Tabasco Hoy

Cayó a un pozo y murió al instante

Los hermanos Luis y Ana Pineda trataron de auxiliar a don José, pero ya era tarde. El golpe en la cabeza lo mató.

- RAMIRO LÓPEZ MENDOZA

HUIMANGUIL­LO, Tabasco.

Don José Luis Pineda Santiago se había puesto para dominguear, en la Villa Estación Chontalpa —de donde era originario—, una playera color azul rey con una estampa de una salamandra y, debajo, las letras en serigrafía que decían: «Cancún, México».

Don Pepe no conocía Cancún, aunque muchos de sus amigos jalaron para allá en busca de mejor suerte. Él decidió no alejarse bastante del lugar donde nació. A sus 75 años de edad sabía ir y venir a la cabecera de Huimanguil­lo, comprar el maíz y el frijol, o acudir a alguna cita médica en el centro de salud.

No tenía males heredados ni tampoco sufría de alguna enfermedad crónica. Era de una salud envidiable­s, aunque su complexión siempre fue recia, forjada en las labores del campo o cuando no había de otra en la albañilerí­a.

Su única afición, como la de muchos hombres de su edad y menos grandes, era la bebida. No era mala copa, nunca dio problemas ni se metió a pelear con nadie.

Acicalado su bigote entrecano sale por la puerta de la casa donde vive y la camisa azul rey se aleja de la calle Emiliano Zapata. Sus parientes, los hermanos Luis y Ana Pineda, alcanzaron a gritarle adiós al viejo. Don Pepe también es Pineda pero Santiago, sus sobrinos son Pineda Hernández. Ya no lo volverán a ver más.

Los hermanos Pineda Hernández se cansan de esperar a don Pepe, y deciden empezar a cenar sin esperarlo. Calculan que llegará más tarde, antes de que todos se vayan a descansar para levantarse con ganas el inicio de semana.

Lo extraño es que don Pepe ni siquiera llega más tarde. Aún cuando se echa sus tragos con los viejos amigos, el anciano siempre es responsabl­e. Aunque no se haya acabado lo que beben, él se levanta de la mesa y vuelve sus pasos a la casa de la calle Emiliano Zapata. No le agrada dar lata de más a sus sobrinos.

Luis y Ana se asoman a cada rato a la calle mal iluminada. Uno que otro perro rompe el silencio de la noche en la lejanía. Es a Ana que se le ocurre. Le dice a su hermano Luis si no le habrá sucedido algo malo al tío. «¿Cómo qué?», responde el otro absorto en esa posibilida­d.

«No sé —responde Ana—, que se haya tropezado y caído y hecho una lastimada —dice angustiada.

«Será mejor que nos acostemos, no tardará en aparecer el tío. Quizá se le hizo un poco tarde pero ya ha de venir por ahí, tranquila», la consuela Luis.

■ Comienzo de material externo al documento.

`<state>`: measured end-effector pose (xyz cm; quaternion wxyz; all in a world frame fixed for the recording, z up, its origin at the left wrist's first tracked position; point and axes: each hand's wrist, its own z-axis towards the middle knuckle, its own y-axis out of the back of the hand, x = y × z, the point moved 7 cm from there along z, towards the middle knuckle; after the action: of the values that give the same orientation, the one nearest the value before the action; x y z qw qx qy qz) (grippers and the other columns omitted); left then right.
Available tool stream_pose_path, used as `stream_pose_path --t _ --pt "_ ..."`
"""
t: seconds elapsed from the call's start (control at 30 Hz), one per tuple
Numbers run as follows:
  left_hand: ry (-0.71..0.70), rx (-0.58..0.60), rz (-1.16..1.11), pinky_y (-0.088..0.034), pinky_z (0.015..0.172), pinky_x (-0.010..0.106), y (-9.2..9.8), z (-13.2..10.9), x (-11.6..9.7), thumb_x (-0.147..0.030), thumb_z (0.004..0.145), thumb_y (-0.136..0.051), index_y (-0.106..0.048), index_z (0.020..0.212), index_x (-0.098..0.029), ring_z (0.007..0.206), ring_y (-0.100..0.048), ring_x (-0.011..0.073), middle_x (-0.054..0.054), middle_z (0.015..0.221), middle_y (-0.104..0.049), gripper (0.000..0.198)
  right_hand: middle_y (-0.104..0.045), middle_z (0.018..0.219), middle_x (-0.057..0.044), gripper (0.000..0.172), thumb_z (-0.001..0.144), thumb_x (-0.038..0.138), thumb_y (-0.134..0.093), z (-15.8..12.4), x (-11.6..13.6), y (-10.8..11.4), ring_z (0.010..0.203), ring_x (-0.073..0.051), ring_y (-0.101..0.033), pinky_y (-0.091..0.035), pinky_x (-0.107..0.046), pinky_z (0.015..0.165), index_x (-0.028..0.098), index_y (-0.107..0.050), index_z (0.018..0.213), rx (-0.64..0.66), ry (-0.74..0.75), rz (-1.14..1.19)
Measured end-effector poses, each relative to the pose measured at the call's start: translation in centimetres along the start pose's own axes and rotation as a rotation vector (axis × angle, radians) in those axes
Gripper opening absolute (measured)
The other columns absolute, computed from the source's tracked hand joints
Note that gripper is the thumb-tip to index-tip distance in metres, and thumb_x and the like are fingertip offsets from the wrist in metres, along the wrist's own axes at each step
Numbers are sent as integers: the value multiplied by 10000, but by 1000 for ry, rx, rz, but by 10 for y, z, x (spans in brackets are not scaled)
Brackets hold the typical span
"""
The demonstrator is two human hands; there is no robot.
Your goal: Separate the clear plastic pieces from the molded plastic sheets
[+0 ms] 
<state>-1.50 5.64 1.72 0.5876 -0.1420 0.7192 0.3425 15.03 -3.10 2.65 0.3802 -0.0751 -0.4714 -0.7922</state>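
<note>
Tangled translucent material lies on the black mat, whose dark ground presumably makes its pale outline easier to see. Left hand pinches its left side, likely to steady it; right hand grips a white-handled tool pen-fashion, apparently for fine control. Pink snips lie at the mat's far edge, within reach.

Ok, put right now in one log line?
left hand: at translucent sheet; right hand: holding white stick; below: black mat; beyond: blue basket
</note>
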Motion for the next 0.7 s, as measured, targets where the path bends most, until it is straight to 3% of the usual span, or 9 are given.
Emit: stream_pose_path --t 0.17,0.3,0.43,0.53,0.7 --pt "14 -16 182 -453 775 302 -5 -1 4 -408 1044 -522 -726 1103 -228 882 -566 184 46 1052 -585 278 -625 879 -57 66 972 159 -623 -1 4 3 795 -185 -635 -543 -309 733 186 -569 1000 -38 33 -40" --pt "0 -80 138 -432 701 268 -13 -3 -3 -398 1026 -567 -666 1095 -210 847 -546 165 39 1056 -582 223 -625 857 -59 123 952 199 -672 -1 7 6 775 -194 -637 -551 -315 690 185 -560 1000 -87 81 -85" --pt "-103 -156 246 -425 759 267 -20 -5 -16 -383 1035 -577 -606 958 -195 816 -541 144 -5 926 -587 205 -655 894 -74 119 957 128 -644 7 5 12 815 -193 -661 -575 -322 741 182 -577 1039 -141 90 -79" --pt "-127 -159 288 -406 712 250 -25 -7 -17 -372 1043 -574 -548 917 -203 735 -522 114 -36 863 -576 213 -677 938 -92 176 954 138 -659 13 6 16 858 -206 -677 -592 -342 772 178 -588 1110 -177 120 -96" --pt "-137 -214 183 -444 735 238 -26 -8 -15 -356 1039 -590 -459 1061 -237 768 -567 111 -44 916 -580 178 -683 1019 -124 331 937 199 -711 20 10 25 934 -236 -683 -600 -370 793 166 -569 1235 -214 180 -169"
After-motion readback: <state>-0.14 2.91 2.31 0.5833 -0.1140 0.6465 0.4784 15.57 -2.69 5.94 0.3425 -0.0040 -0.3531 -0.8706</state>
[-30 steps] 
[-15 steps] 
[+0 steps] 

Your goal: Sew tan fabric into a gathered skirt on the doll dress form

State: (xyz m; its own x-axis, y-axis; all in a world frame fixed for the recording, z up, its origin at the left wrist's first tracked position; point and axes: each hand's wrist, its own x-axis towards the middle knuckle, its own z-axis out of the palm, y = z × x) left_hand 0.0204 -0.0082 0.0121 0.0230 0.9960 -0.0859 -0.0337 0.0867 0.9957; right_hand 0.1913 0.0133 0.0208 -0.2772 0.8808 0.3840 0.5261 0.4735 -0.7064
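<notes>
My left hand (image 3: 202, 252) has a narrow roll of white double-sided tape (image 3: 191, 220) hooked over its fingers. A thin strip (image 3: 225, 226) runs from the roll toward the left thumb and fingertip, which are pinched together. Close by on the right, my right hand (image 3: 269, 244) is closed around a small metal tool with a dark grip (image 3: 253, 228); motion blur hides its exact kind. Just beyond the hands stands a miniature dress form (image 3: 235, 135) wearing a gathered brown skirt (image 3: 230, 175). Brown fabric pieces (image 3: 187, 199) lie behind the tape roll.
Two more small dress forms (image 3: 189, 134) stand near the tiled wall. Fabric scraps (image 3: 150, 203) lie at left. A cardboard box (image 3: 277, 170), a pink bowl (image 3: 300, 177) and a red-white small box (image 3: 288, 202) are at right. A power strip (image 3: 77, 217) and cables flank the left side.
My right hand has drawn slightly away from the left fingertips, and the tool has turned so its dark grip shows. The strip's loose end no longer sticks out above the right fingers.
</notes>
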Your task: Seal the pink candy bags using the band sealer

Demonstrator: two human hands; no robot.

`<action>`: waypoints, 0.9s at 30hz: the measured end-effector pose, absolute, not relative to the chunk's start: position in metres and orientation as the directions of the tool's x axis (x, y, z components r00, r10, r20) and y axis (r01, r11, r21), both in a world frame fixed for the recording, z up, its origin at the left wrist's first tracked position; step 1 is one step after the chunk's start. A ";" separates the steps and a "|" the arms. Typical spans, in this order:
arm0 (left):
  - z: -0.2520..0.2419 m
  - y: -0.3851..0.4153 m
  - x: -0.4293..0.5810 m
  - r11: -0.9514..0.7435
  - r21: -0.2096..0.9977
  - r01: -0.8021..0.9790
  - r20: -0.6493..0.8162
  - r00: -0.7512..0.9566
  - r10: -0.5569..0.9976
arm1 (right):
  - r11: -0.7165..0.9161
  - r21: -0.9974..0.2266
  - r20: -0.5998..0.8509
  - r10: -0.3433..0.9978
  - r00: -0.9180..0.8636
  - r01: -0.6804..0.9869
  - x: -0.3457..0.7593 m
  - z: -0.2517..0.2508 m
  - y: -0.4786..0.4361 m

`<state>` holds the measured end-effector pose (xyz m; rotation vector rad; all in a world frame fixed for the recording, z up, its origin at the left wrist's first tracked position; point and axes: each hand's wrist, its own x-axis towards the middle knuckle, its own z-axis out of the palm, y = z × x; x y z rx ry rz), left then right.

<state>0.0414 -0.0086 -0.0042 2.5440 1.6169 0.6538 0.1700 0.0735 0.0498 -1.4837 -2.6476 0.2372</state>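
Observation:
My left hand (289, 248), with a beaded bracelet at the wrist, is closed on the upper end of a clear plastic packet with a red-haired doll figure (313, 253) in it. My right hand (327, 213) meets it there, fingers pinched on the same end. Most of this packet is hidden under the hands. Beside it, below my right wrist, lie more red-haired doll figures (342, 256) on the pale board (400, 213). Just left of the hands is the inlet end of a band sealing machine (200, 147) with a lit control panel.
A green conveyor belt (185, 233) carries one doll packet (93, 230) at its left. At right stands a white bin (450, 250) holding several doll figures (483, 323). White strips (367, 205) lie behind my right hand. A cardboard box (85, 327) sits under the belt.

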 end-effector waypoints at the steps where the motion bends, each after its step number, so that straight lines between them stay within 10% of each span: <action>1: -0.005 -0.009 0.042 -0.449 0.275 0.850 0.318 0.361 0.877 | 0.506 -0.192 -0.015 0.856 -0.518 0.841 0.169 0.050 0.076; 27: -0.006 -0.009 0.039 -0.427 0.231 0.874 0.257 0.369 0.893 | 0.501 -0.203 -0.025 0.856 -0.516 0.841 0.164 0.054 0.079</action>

Apenas van a dar las once de la noche cuando se escucha un ruido estruendos­o, como de trebejos que se desploman por el traspatio. Ana y Luis se levantan sobresalta­dos y de inmediato piensan en el pariente don Pepe.

Aguzan la vista por la parte trasera de la casa y no ven nada, nadie. Están a punto de volverse a meter a la casa pero es Ana la que de pronto grita sin explicar más: ¡El pozo!, ¡el pozo!

Los hermanos trataron de auxiliar a don José, que se había caído al pozo artesanal que había en el traspatio. Le gritaron hacia el hueco oscuro, le preguntaro­n si estaba bien, le tiraron una lía, pero no recibieron ninguna respuesta.

Los vecinos no tardaron en asomarse para ver qué pasaba. Uno de ellos llamó de inmediato al 911 para pedir un servicio de urgencias médicas. No había nada que hacer, el golpe había sido mortal para don José, más que el agua donde cayó. Los peritos del Servicio Médico Forense levantaron horas más tarde el cuerpo sin vida de don Pepe para practicarl­e la necropsia de ley. Luis y Ana, junto a algunos vecinos de la Emiliano Zapata, dieron el último adiós al anciano.